DBSCAN1 is a very popular density-based clustering algorithm. The main idea is to detect clusters in a similar way as we perceive structure: the density of data points \(\fvec{p}_i\) is higher inside the cluster than outside of it. DBSCAN links these points together allowing it to detect arbitrarily shaped clusters. For this, each point defines a neighbourhood

\begin{equation} \label{eq:DBSCAN_Neighbourhood} N_{\varepsilon}(\fvec{p}) = \{ \fvec{p}_i, i=1,2\ldots \,|\, \left\| \fvec{p}_i - \fvec{p} \right\|_2 \leq \varepsilon \} \end{equation}

which is used to search for other points so that the links can be created. Since \eqref{eq:DBSCAN_Neighbourhood} uses the Euclidean distance, the neighbourhood is defined by a circle with radius \(\varepsilon\) around a point \(\fvec{p}_i\) in the dataset. This is visualized in the following figure for a small two-dimensional example.
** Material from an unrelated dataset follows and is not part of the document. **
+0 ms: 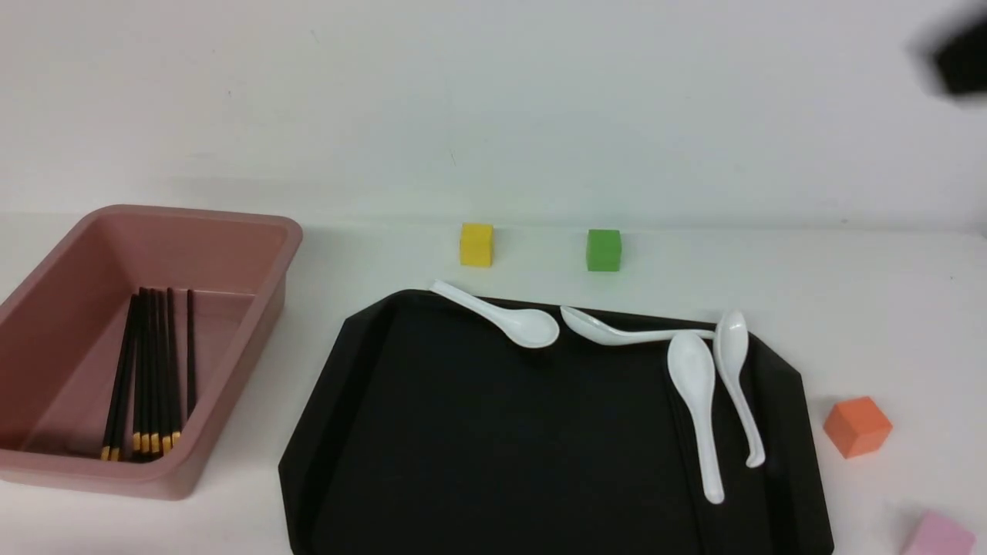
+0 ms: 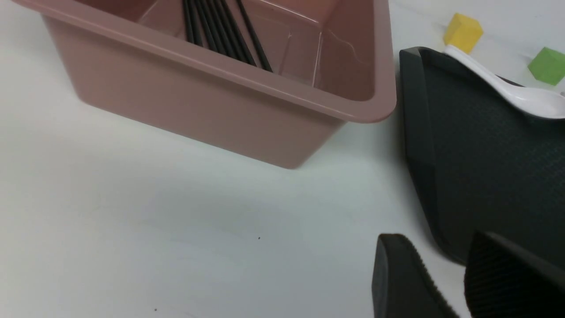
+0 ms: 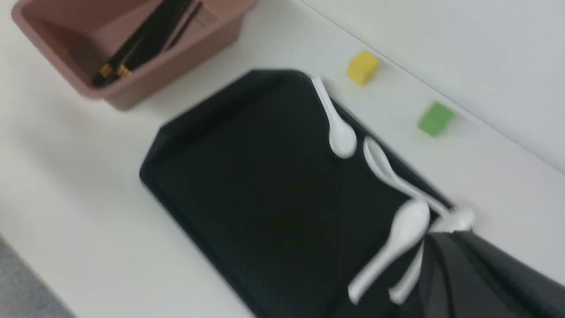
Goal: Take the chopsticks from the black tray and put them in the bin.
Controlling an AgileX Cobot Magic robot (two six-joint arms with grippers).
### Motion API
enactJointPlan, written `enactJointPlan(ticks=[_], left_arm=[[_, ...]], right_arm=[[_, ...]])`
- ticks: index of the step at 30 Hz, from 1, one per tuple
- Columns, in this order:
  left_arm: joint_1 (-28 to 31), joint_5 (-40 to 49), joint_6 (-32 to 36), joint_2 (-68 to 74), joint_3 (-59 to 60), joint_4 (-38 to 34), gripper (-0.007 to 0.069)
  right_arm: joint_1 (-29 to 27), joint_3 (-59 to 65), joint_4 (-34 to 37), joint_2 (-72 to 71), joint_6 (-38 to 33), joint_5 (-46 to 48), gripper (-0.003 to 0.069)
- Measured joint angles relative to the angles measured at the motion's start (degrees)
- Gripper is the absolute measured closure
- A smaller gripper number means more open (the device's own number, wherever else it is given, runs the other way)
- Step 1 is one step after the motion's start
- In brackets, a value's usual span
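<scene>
Chopsticks [image 1: 154, 370] lie inside the bin [image 1: 239, 347], left of the black tray [image 1: 524, 432]. We find no legible writing. The bench [image 1: 887, 308] is white. Only the wrist views show the tools: left tool [image 2: 432, 236] apart, right tool [image 3: 446, 234] together, empty. Only the right wrist view shows grey floor [image 3: 26, 282].

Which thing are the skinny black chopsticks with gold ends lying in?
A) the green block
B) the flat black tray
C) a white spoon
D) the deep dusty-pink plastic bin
D: the skinny black chopsticks with gold ends lie together inside the deep dusty-pink plastic bin, within its walls.
</scene>
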Motion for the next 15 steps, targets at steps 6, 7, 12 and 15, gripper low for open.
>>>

Figure 1: Small example to depict the neighbourhood \(N_{\varepsilon}(\fvec{p})\) of \eqref{eq:DBSCAN_Neighbourhood} used in DBSCAN. Every point inside a circle is considered to be part of the neighbourhood. Use the slider to control the size of the circle via the neighbourhood radius \(\varepsilon\). The circles can be displayed in various ways: temporary when hovering over a point, permanently on click or all together via the buttons.